(Source records)

* * * *

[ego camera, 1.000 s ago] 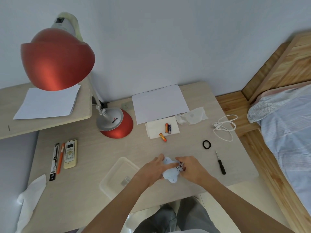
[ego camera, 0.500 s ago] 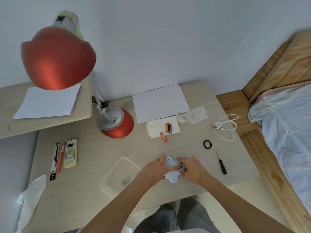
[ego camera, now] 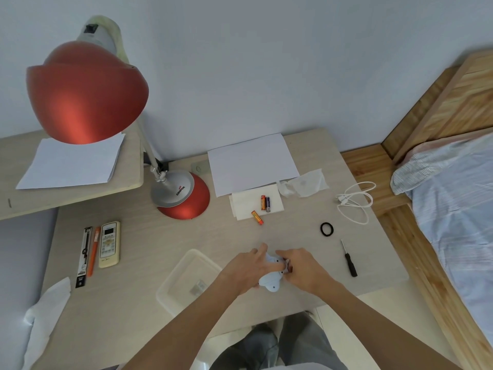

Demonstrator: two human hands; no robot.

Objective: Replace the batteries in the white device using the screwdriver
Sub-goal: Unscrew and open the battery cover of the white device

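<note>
Holding a small white plastic device (ego camera: pixel 271 283) near the front edge of the pale wooden tabletop (ego camera: pixel 160 236), the left hand (ego camera: pixel 245 268) curls its fingers over it, while the right hand (ego camera: pixel 304 271) pinches its right side. A black-handled screwdriver (ego camera: pixel 349 259) lies apart, toward the right edge. Three small cylindrical batteries (ego camera: pixel 263 202) lie nearer the back edge.

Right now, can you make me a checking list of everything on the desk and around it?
Surface: pale desk, raised shelf at left.
Job's things: white device held in both hands; screwdriver lying right of it, untouched; three batteries farther back, by a tissue.
Clutter: red lamp, remote, orange pen, clear tray, paper sheet, hair tie, wrapper.
Hands: left hand and right hand grip the device, fingers curled.
Cables: white cable, loosely coiled near the right edge.
Surroundings: bed at right, plain wall behind.
</note>
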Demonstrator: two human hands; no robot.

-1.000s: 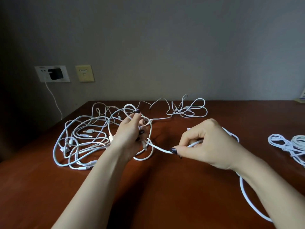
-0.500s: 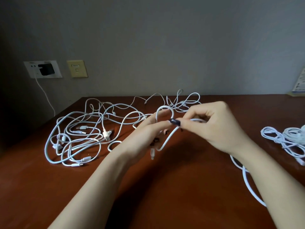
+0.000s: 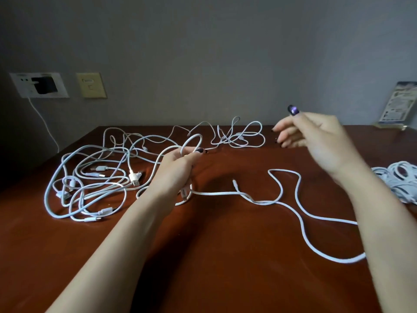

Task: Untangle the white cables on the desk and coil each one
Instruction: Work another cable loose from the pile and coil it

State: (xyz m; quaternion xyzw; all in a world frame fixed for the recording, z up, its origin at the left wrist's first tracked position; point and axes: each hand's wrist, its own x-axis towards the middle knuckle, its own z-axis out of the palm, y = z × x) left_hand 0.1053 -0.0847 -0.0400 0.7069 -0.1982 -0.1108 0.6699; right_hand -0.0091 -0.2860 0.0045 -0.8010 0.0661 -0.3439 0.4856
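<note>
Head view: left hand grips cable trailing rightward across the desk.

On the table, taking its middle as the dial's centre, a big tangle of cables lies at ten o'clock and a smaller tangle at twelve, near the far edge. The left hand sits at the centre, gripping a loose cable that trails towards four o'clock. The right hand hovers over one o'clock. A coiled bundle lies at three, with a card stand behind it at two.
</note>
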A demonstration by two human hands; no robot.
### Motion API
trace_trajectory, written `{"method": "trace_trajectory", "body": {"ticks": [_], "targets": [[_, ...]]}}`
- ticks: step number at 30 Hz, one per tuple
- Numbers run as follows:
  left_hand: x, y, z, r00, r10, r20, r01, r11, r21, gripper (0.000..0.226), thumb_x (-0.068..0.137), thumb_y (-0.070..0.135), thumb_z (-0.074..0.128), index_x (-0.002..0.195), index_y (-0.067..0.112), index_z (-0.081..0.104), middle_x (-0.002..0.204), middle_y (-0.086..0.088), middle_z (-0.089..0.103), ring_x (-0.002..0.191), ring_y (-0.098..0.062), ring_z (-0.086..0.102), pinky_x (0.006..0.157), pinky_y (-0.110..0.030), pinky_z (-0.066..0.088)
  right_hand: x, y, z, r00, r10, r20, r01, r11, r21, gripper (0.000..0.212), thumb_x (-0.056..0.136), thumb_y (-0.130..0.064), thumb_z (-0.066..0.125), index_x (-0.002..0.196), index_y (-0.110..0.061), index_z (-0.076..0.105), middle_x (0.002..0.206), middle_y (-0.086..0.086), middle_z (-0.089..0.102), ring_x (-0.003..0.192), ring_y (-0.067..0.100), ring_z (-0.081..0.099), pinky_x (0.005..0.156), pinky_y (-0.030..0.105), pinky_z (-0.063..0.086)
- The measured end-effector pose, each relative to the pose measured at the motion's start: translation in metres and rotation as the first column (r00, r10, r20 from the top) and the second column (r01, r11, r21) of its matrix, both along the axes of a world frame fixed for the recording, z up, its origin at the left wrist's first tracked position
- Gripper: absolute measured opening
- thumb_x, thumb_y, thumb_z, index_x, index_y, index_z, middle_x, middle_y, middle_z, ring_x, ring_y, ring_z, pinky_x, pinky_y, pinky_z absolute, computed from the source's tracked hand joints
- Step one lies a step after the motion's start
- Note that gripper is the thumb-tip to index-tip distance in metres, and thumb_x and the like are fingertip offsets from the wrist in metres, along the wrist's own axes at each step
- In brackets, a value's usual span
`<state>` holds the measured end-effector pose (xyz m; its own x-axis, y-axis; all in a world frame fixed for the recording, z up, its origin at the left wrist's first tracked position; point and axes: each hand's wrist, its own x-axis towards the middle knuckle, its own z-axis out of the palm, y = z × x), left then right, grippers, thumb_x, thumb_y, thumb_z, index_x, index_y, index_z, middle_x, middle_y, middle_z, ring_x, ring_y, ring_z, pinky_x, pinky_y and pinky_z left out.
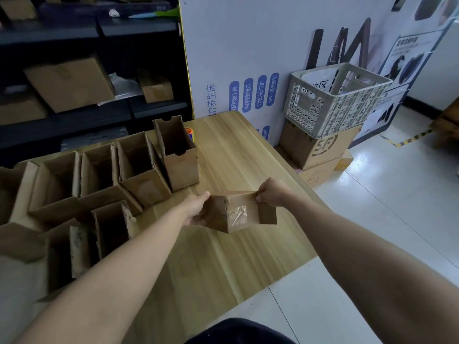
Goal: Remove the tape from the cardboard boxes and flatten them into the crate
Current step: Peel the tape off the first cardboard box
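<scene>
Over a wooden counter [223,256], both hands are holding a small cardboard box [238,212].
The grey crate [335,98] is sitting apart on cartons [315,150]; the left hand [196,209] is gripping the box's side, the right hand [272,192] is pinching its top edge.

I count one small box [238,212] held above the bench [236,150], at least six open boxes [141,167] standing on it, one grey crate [335,98], two stacked cartons [320,147] beneath that, and one tape roll [190,134]. The far-left boxes blur together.
</scene>
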<state>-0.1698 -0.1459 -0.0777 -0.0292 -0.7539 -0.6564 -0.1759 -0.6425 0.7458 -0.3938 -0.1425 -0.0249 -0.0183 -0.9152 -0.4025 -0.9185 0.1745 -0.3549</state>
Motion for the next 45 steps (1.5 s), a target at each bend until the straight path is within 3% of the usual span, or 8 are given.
{"method": "trace_trajectory", "body": {"ticks": [3, 6, 13, 17, 20, 23, 29, 45], "targets": [[-0.003, 0.001, 0.001, 0.951, 0.001, 0.308, 0.103, 0.941, -0.322, 0.040, 0.095, 0.042, 0.046, 0.114, 0.007, 0.052, 0.114, -0.011, 0.057, 0.102, -0.028, 0.057, 0.087, -0.038, 0.047, 0.012, -0.007, -0.001, 1.000, 0.010, -0.005, -0.010, 1.000, -0.007, 0.029, 0.090, -0.019, 0.060, 0.116, -0.007, 0.066, 0.112, 0.009, 0.065, 0.101, 0.023, 0.060, 0.082, 0.032, 0.051], [-0.006, 0.003, 0.009, 0.956, 0.023, 0.292, 0.148, 0.823, -0.549, 0.030, 0.091, 0.038, 0.056, 0.105, 0.012, 0.061, 0.110, -0.007, 0.056, 0.101, -0.020, 0.056, 0.086, -0.028, 0.043, 0.024, -0.016, 0.004, 1.000, 0.005, 0.008, -0.005, 1.000, -0.016, 0.030, 0.091, -0.021, 0.059, 0.115, -0.004, 0.066, 0.113, 0.011, 0.065, 0.104, 0.026, 0.061, 0.090, 0.038, 0.052], [0.000, 0.001, 0.001, 0.879, -0.092, 0.468, 0.338, 0.812, -0.476, 0.032, 0.082, 0.010, 0.067, 0.113, 0.011, 0.060, 0.100, -0.004, 0.049, 0.083, -0.013, 0.049, 0.076, -0.018, 0.038, 0.030, -0.025, -0.004, 0.985, -0.002, 0.171, 0.011, 0.999, -0.051, 0.044, 0.086, -0.022, 0.067, 0.128, -0.022, 0.056, 0.131, 0.008, 0.050, 0.116, 0.025, 0.048, 0.088, 0.033, 0.046], [0.000, -0.005, -0.004, 0.871, -0.061, 0.487, 0.335, 0.799, -0.499, 0.031, 0.085, 0.010, 0.064, 0.115, 0.010, 0.059, 0.095, -0.001, 0.050, 0.083, -0.013, 0.048, 0.076, -0.020, 0.037, 0.025, -0.020, -0.020, 0.946, 0.287, -0.154, -0.303, 0.948, -0.093, 0.077, 0.077, -0.038, 0.073, 0.142, -0.042, 0.032, 0.154, 0.000, 0.014, 0.141, 0.033, 0.007, 0.111, 0.052, 0.018], [-0.002, -0.012, -0.003, 0.881, -0.027, 0.472, 0.287, 0.824, -0.489, 0.026, 0.084, 0.012, 0.066, 0.109, 0.010, 0.059, 0.083, 0.004, 0.053, 0.075, -0.014, 0.050, 0.072, -0.028, 0.044, 0.024, -0.022, -0.030, 0.862, 0.426, -0.275, -0.461, 0.885, -0.072, 0.095, 0.074, -0.048, 0.073, 0.148, -0.040, 0.014, 0.158, -0.007, 0.005, 0.145, 0.032, -0.009, 0.114, 0.055, 0.003], [-0.007, -0.013, -0.003, 0.888, -0.039, 0.459, 0.279, 0.838, -0.469, 0.025, 0.083, 0.013, 0.067, 0.106, 0.010, 0.057, 0.086, 0.002, 0.055, 0.077, -0.018, 0.055, 0.078, -0.036, 0.051, 0.028, -0.027, -0.036, 0.806, 0.491, -0.331, -0.533, 0.845, -0.044, 0.103, 0.073, -0.048, 0.074, 0.151, -0.033, 0.008, 0.158, -0.009, 0.011, 0.146, 0.028, -0.007, 0.114, 0.054, 0.001], [-0.015, -0.019, 0.000, 0.665, -0.069, 0.744, 0.600, 0.642, -0.477, 0.022, 0.087, 0.013, 0.061, 0.108, 0.013, 0.065, 0.112, -0.004, 0.057, 0.110, -0.021, 0.041, 0.099, -0.032, 0.036, 0.033, -0.044, -0.034, 0.816, 0.499, -0.291, -0.525, 0.851, -0.012, 0.103, 0.071, -0.051, 0.075, 0.151, -0.025, 0.017, 0.156, -0.007, 0.022, 0.146, 0.022, 0.005, 0.116, 0.044, 0.003], [-0.021, -0.042, 0.004, 0.682, -0.218, 0.698, 0.593, 0.724, -0.354, 0.012, 0.083, 0.013, 0.067, 0.082, 0.020, 0.058, 0.092, 0.001, 0.055, 0.097, -0.019, 0.050, 0.084, -0.031, 0.042, 0.035, -0.053, -0.031, 0.846, 0.493, -0.203, -0.501, 0.865, 0.014, 0.105, 0.068, -0.040, 0.081, 0.151, -0.019, 0.020, 0.156, -0.002, 0.025, 0.145, 0.020, 0.014, 0.118, 0.038, 0.007]]}}
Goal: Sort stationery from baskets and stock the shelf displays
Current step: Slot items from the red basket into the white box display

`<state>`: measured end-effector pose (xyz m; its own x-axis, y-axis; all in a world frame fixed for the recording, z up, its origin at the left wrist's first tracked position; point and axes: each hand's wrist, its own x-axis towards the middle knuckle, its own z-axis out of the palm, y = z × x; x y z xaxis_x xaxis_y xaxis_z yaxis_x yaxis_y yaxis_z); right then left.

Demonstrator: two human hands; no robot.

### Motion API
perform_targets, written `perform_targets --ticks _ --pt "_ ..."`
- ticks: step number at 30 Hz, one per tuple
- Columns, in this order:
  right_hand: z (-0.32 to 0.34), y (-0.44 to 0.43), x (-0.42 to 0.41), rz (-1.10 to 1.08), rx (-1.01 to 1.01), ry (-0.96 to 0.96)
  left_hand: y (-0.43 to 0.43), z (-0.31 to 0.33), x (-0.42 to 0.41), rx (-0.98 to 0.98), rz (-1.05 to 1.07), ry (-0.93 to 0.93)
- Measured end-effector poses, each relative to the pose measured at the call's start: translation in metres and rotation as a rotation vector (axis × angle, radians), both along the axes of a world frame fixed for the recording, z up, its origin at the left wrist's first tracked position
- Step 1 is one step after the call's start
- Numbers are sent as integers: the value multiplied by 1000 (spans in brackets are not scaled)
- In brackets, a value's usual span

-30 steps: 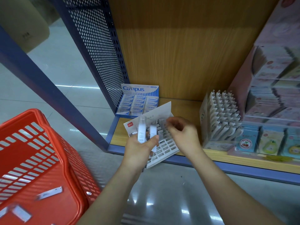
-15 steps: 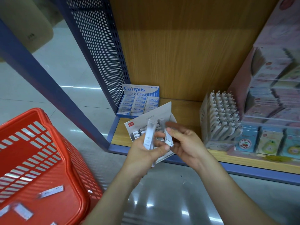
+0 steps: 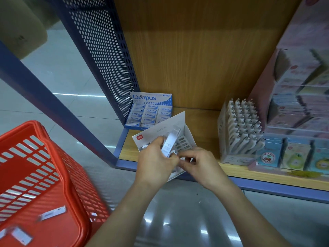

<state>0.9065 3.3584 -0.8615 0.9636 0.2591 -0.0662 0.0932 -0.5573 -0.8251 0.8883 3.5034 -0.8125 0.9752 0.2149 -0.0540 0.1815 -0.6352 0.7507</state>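
The left hand (image 3: 154, 161) held a thin clear lead case (image 3: 170, 142) with its fingers and thumb curled round the low end; the case stood tilted, its top leaning to the right, just over a white display box (image 3: 165, 129); the box had rows of little slots and sat at the front edge of the wooden shelf (image 3: 204, 122), partly sticking out past it. The right hand (image 3: 199, 164) was right beside the left one; its fingers were curled in tight, with the tips next to the bottom of the case; I could not tell if they pinched anything. Behind the white box sat a blue Campus eraser box (image 3: 151, 98); to the right stood a box of white pens (image 3: 243, 129), then small packs with fruit pictures (image 3: 293, 155). A red basket (image 3: 58, 157) was on the floor to the left; a few more cases (image 3: 52, 213) lay flat in it, well apart.
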Motion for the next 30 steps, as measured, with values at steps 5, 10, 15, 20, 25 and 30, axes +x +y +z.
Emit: perform_targets --ticks 5,10,15,20,25,30 --pt "4 7 12 41 137 -18 -2 0 9 -81 -17 19" --pt "-5 -6 40 -300 156 -51 13 -5 11 25 94 7" --pt "-8 9 52 -373 269 -40 30 -19 -1 192 141 38" --pt "-19 17 52 -382 204 -60 33 -28 -5 166 165 25" --pt "-20 17 54 -288 10 -116 34 -33 -4 73 182 21" --pt "-26 16 55 -141 -117 -293 34 -37 -5 45 173 21"
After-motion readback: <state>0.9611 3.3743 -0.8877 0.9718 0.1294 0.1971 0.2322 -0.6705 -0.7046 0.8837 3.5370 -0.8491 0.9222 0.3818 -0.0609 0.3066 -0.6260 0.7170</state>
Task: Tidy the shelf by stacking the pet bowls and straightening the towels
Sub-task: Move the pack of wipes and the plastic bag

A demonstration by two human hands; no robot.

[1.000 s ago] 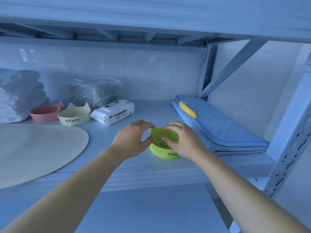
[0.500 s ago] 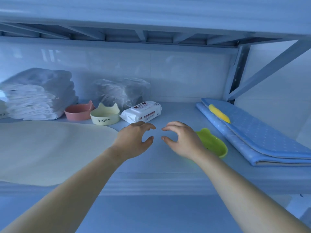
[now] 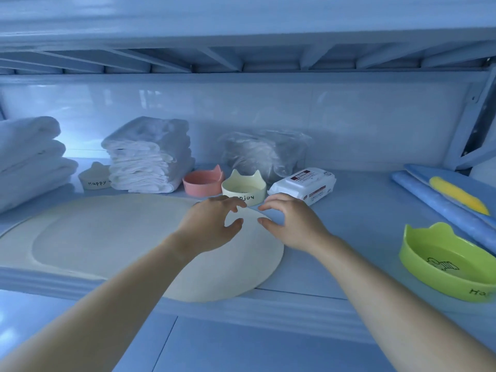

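Observation:
A cream cat-eared bowl (image 3: pixel 243 187) marked "Enjoy" stands mid-shelf, with a pink cat-eared bowl (image 3: pixel 203 181) touching its left side. My left hand (image 3: pixel 212 224) and my right hand (image 3: pixel 291 224) hover just in front of the cream bowl, fingers apart and curved, holding nothing. A green cat-eared bowl (image 3: pixel 448 261) sits alone at the front right. Another cream bowl (image 3: pixel 94 177) marked "Happy" stands at the back left, between two piles of folded white towels (image 3: pixel 149 154), (image 3: pixel 29 159).
A large cream oval mat (image 3: pixel 107 237) covers the shelf's front left, partly under my hands. A wipes pack (image 3: pixel 303 185) and a clear plastic bag (image 3: pixel 265 151) lie behind the bowls. Folded blue pads (image 3: pixel 440 194) with a yellow strip (image 3: pixel 459 194) lie at the right. The upper shelf hangs low overhead.
Both hands let go of the green bowl and moved left toward the cream bowl. The view swung left, so the green bowl now lies far right.

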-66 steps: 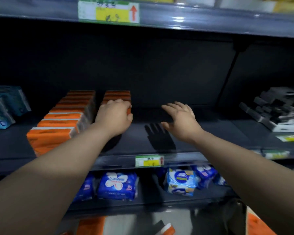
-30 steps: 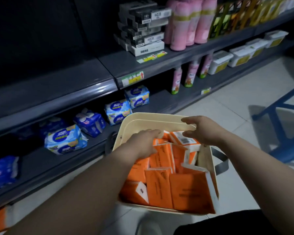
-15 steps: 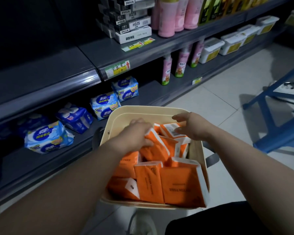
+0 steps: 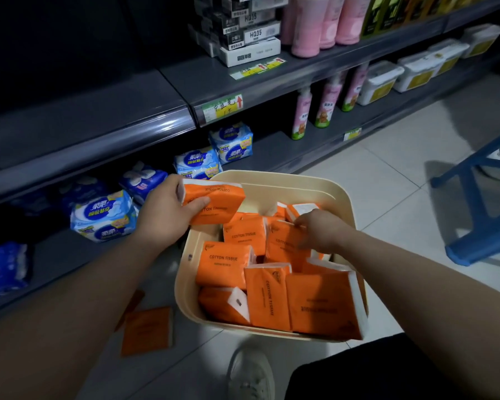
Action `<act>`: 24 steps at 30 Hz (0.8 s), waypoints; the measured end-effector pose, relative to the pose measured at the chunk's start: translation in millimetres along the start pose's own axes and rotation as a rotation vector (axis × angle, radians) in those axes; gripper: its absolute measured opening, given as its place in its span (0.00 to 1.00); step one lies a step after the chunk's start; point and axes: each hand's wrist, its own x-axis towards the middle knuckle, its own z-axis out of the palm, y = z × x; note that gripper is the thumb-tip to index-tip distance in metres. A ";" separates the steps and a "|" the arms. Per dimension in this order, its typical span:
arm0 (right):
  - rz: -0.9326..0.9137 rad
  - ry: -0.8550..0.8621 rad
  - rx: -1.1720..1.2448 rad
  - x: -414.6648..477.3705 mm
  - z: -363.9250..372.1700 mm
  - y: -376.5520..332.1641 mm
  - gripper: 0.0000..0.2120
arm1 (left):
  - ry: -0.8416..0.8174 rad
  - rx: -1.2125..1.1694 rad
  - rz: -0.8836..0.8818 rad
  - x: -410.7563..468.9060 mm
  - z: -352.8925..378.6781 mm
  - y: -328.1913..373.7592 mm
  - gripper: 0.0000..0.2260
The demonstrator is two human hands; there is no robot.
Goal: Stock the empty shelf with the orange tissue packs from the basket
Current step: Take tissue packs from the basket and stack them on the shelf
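A cream basket (image 4: 274, 184) on the floor holds several orange tissue packs (image 4: 223, 267). My left hand (image 4: 165, 210) grips one orange pack (image 4: 217, 204) and holds it lifted over the basket's far left rim. My right hand (image 4: 319, 230) reaches down into the basket, fingers curled on the top edge of another orange pack (image 4: 283, 243) that still stands among the others. The dark empty shelf (image 4: 84, 111) runs across the upper left.
Blue and white packs (image 4: 104, 216) line the bottom shelf beside the basket. One orange pack (image 4: 147, 330) lies on the floor tiles to the left. My shoe (image 4: 250, 373) is near the basket's front. A blue stool (image 4: 482, 206) stands at right. Bottles and boxes fill the right shelves.
I turned from the shelf down to the basket. My left hand has lifted one orange pack up and to the left, out of the pile. My right hand moved lower onto another pack.
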 end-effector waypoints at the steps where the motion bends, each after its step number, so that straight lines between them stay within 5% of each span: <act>1: -0.007 0.005 -0.037 1.6 2.3 -2.2 0.22 | -0.005 -0.007 -0.004 -0.8 -0.9 -1.7 0.15; 8: -0.046 0.126 -0.033 0.6 -18.4 -19.7 0.24 | 0.027 -0.009 0.013 -2.3 -14.1 -5.1 0.15; 12: -0.125 0.341 0.005 -9.3 -45.4 -42.2 0.10 | 0.077 -0.042 0.036 1.6 -41.0 -2.3 0.16; 24: -0.426 0.601 0.286 -38.6 -88.3 -167.7 0.20 | 0.291 0.046 -0.003 -5.3 -190.6 -31.9 0.18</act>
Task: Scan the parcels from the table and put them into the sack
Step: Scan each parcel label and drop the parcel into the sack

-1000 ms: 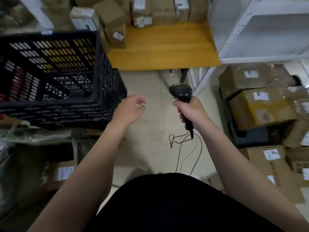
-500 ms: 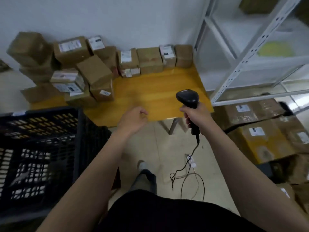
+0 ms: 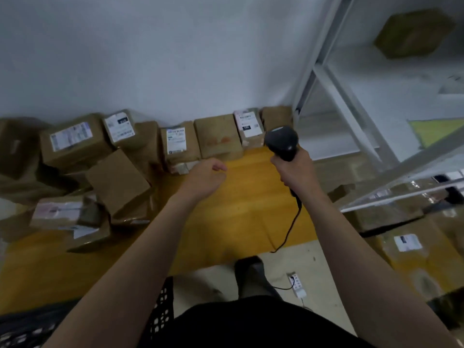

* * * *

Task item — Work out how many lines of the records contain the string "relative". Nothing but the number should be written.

Your solution — 3